Die Antragsteller wollen damit ein Angebot schaffen, dass es in den anderen Kommunen des Landkreises bereits gibt. So teilen sich Morbach und die VG Bernkastel-Kues einen Seniorenbus. In der VG Traben-Trarbach, der VG Wittlich-Land und der Stadt Wittlich existieren ebenfalls bereits verschiedene Modelle eines Bürgerbusses.

Die Ratsmitglieder begrüßten die Idee grundsätzlich. „Eine tolle Sache“, sagt Burkhard Graul von der SPD.

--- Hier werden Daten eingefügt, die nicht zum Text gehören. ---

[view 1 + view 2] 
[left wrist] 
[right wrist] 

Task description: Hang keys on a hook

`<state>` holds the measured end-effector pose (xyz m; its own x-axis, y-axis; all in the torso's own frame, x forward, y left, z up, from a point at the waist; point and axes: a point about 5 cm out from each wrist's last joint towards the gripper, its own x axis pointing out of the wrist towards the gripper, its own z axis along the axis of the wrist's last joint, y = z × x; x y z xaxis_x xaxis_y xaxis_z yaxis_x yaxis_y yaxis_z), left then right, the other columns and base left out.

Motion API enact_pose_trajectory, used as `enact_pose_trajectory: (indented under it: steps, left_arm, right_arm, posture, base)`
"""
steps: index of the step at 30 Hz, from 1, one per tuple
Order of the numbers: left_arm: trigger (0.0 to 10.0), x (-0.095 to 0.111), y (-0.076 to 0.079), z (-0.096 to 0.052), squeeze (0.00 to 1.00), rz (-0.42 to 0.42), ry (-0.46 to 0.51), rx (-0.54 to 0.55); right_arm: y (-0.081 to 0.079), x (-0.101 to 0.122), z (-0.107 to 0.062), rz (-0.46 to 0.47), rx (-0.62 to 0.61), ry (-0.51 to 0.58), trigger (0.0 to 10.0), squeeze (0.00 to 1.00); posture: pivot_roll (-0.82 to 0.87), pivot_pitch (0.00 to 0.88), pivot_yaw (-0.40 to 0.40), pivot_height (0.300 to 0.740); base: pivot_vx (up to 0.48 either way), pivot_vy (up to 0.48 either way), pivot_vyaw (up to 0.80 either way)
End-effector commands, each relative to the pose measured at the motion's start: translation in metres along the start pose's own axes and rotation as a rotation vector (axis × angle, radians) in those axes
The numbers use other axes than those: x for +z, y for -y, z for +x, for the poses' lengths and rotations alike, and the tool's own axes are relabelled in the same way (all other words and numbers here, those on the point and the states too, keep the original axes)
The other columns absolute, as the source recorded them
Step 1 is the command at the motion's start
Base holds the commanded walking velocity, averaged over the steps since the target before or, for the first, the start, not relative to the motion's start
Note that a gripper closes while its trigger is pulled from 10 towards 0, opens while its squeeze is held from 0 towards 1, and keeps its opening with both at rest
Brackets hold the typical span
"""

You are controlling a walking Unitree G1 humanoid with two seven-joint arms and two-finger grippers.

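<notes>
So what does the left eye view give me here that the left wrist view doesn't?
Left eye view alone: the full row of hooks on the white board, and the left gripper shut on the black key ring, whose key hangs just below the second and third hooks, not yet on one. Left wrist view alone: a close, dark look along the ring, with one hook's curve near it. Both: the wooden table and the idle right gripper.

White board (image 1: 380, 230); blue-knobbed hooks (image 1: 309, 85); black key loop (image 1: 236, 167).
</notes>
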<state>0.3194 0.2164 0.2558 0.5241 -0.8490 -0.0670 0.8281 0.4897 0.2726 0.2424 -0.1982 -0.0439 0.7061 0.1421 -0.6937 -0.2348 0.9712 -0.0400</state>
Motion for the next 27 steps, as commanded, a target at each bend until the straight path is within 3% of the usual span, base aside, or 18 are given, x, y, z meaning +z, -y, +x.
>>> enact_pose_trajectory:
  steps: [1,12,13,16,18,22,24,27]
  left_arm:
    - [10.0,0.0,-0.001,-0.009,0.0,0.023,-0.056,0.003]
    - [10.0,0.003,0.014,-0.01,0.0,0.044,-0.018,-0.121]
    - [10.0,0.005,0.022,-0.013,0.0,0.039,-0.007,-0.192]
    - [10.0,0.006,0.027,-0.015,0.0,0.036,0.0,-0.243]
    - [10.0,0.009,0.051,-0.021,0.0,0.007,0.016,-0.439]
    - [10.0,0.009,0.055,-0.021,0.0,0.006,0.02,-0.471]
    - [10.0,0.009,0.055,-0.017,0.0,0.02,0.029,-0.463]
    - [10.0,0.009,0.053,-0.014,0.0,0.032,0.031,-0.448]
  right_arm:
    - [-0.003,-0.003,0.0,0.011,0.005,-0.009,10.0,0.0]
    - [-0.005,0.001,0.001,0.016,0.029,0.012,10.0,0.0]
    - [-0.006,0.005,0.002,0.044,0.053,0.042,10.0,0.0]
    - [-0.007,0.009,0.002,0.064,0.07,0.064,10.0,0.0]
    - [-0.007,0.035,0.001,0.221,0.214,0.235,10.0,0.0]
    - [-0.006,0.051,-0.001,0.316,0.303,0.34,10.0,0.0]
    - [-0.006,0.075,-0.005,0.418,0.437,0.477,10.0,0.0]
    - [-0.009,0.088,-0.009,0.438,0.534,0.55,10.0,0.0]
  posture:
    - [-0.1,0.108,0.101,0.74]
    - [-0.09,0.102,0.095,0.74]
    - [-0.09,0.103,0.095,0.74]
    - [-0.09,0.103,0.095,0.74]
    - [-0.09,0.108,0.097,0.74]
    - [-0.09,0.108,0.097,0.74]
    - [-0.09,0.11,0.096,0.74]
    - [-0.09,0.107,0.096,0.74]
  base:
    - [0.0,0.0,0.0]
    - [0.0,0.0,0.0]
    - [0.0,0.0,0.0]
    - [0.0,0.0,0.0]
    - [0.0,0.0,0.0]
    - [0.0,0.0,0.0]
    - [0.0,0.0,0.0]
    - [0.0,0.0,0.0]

Allerdings dürfe die Einrichtung nicht in Konkurrenz treten zu Taxis und Mietwagen. Er weist darauf hin, dass in Zusammenhang mit der Ini­tiative Tatkraft für Thalfang bereits über eine Dauer von zwei Monaten ein Bus getestet wurde, der während dieser Zeit lediglich von einer einzigen Person genutzt wurde.  Christian Synwoldt von Bündnis 90/Die Grünen lobte die soziale Komponente, die hinter dem Antrag stecke, und schlug vor, andere Kommunen nach ihren Erfahrungen zu befragen.

Winfried Welter von der CDU regte einen Probebetrieb an, mahnte aber zugleich, dass die Verwaltung zur Organisation keine Person abstellen dürfe. Werner Breit von der FDP hält einen Bürgerbus für eine gute Sache und unterstützt einen Grundsatzbeschluss, dass ein solches Projekt geprüft wird. Stefan Brück von der Freien Liste mahnte, dass ein Bürgerbus nicht in Konkurrenz zu Mietwagenfirmen stehe dürfe. Deren Existenz dürfte nicht aufs Spiel gesetzt werden. „Das wäre fatal“, sagte er. Er fürchte, dass ein ehrenamtlich betriebener Bürgerbus wettbewerbsverzerrende Wirkungen haben könnte.

Trotz der auf der Sitzung geäußerten Kritik beschlossen die Mitglieder des VG-Rats, dass die Verwaltung die Einrichtung eines Bürgerbusses prüfen solle.